◆ Work to be completed ◆
Although the data below contains pictures, output only the lines between those holding "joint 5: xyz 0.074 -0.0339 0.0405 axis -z" and "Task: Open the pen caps", inclusive, exactly and without those pictures.

◆ Provided data ◆
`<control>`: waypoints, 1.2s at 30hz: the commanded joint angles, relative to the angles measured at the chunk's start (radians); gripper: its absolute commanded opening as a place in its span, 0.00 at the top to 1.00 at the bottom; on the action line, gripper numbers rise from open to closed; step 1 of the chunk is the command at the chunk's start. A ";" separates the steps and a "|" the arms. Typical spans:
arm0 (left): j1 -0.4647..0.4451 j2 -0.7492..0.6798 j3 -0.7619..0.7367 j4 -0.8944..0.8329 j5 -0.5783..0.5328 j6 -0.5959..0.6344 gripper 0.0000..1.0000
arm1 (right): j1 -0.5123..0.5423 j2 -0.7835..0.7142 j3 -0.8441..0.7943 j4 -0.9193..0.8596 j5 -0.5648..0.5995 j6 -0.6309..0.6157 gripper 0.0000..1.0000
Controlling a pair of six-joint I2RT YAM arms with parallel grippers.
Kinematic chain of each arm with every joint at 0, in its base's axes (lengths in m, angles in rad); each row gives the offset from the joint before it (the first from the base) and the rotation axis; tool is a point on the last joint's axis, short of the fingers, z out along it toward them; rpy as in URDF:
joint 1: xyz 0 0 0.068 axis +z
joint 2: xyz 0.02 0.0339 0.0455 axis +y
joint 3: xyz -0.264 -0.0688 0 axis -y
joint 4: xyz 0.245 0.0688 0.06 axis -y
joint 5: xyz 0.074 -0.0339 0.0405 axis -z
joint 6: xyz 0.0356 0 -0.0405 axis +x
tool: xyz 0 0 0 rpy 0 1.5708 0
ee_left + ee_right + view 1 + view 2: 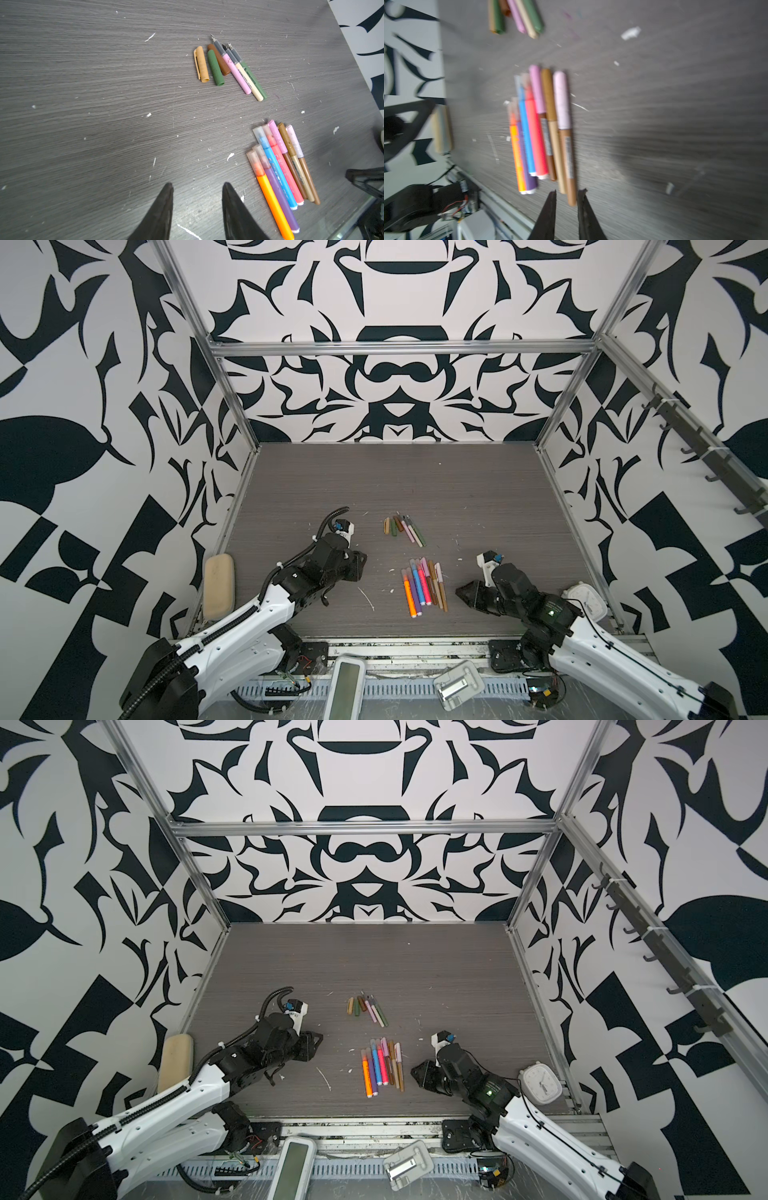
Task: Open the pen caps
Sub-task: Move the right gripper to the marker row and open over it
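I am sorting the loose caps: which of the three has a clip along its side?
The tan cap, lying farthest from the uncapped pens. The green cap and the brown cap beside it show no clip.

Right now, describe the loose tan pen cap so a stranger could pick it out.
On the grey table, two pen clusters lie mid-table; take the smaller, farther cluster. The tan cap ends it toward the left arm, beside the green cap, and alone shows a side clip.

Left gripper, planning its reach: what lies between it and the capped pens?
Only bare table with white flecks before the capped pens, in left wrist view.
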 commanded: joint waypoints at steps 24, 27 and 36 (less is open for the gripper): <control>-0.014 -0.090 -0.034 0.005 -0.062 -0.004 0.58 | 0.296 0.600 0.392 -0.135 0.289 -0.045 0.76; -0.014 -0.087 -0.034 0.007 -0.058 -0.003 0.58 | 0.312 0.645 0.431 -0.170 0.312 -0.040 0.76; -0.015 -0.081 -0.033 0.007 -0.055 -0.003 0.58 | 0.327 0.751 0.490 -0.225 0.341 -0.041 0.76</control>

◆ Answer for the task ◆
joint 5: xyz 0.074 -0.0339 0.0405 axis -z
joint 6: xyz 0.0356 0 -0.0405 axis +x
tool: xyz 0 0 0 rpy 0 1.5708 0
ee_left + ee_right + view 1 + view 2: 
Task: Open the pen caps

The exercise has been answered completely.